About this exercise: Please transcribe exactly, and only, the lines of the data below between the line holding "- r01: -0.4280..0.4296" and the line holding "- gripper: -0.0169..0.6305", inclusive.

Stored items from a collection:
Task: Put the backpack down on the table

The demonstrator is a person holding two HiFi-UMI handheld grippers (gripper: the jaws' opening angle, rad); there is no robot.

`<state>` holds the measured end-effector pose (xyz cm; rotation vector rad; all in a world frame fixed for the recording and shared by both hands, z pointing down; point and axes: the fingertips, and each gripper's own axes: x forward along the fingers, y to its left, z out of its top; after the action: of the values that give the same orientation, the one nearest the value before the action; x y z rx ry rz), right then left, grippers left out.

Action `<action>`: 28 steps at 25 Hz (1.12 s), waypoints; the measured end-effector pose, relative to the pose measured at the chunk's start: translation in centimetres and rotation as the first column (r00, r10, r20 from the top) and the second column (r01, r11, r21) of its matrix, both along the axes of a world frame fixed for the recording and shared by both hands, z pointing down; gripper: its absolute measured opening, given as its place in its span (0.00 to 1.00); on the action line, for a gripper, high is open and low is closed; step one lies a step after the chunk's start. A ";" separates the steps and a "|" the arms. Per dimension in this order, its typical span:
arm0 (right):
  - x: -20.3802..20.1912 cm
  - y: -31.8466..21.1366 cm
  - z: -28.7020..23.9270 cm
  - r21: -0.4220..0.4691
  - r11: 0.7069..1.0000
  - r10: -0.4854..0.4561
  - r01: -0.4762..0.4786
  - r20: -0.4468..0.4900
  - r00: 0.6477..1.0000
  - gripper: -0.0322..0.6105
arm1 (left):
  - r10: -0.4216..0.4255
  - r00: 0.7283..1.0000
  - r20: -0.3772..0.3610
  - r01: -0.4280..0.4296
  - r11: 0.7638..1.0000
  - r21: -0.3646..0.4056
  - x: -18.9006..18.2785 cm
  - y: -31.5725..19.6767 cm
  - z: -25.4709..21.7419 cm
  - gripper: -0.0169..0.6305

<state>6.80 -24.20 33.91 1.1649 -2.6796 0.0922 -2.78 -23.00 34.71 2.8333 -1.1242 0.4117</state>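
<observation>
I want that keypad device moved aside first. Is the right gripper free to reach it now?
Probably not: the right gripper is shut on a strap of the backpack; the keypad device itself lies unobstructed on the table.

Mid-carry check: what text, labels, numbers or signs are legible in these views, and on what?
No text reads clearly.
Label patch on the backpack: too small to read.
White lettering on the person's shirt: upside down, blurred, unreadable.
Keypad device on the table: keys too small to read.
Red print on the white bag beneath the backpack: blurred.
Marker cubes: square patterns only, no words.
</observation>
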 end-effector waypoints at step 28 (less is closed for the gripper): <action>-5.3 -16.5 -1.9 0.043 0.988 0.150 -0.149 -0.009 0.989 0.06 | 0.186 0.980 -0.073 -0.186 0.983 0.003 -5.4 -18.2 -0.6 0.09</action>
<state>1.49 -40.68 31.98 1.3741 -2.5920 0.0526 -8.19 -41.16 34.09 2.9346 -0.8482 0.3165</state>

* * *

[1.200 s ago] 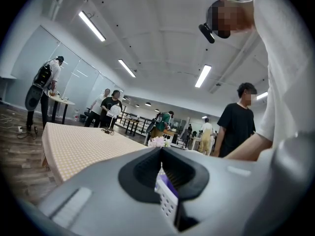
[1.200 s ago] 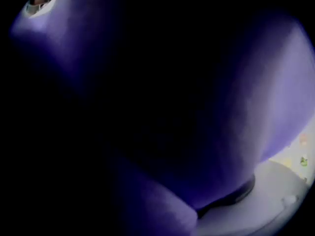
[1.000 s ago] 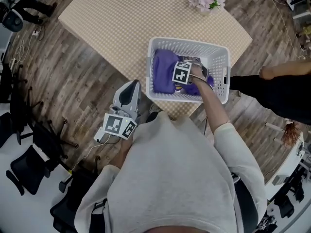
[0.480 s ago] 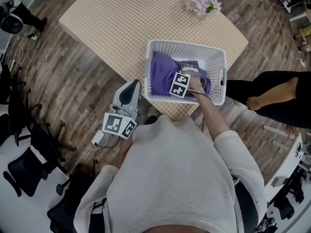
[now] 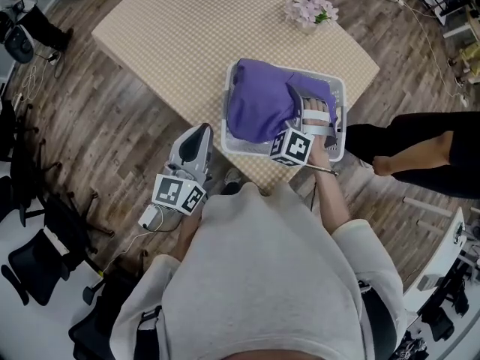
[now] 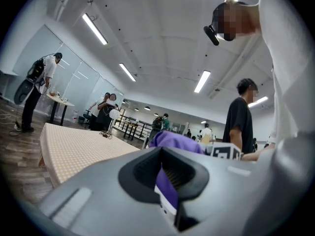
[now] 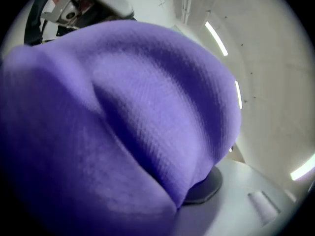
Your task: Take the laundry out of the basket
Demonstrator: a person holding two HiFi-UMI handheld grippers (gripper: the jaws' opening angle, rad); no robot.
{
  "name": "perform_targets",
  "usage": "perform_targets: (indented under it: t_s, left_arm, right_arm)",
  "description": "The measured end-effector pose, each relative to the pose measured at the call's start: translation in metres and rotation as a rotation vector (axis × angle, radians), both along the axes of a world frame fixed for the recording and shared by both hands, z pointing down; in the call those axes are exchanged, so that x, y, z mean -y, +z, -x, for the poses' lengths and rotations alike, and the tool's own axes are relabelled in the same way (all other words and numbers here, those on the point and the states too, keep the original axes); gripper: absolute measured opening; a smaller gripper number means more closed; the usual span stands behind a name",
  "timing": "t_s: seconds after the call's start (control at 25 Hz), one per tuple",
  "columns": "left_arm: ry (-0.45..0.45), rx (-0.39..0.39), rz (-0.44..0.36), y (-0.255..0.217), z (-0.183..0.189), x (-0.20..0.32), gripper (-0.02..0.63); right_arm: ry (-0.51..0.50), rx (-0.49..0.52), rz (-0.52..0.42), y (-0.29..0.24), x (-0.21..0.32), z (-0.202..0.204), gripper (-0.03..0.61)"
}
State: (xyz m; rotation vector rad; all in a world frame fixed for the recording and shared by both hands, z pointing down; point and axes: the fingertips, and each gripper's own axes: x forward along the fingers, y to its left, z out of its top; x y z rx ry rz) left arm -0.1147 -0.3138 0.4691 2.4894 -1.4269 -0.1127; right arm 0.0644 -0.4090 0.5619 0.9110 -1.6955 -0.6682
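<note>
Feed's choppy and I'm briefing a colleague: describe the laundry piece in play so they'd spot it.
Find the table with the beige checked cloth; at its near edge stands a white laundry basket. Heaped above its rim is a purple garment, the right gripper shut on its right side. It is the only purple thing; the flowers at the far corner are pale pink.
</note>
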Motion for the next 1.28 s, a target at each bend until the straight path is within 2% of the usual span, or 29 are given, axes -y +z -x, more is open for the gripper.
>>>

Reply to the exercise:
  - r01: -0.4280..0.4296
  - r11: 0.7638..1.0000
  - r21: -0.3646..0.4056
  - x: -18.9006..18.2785 cm
  - y: -31.5725..19.6767 cm
  - z: -25.4709..21.7419 cm
  - gripper: -0.0169..0.6305

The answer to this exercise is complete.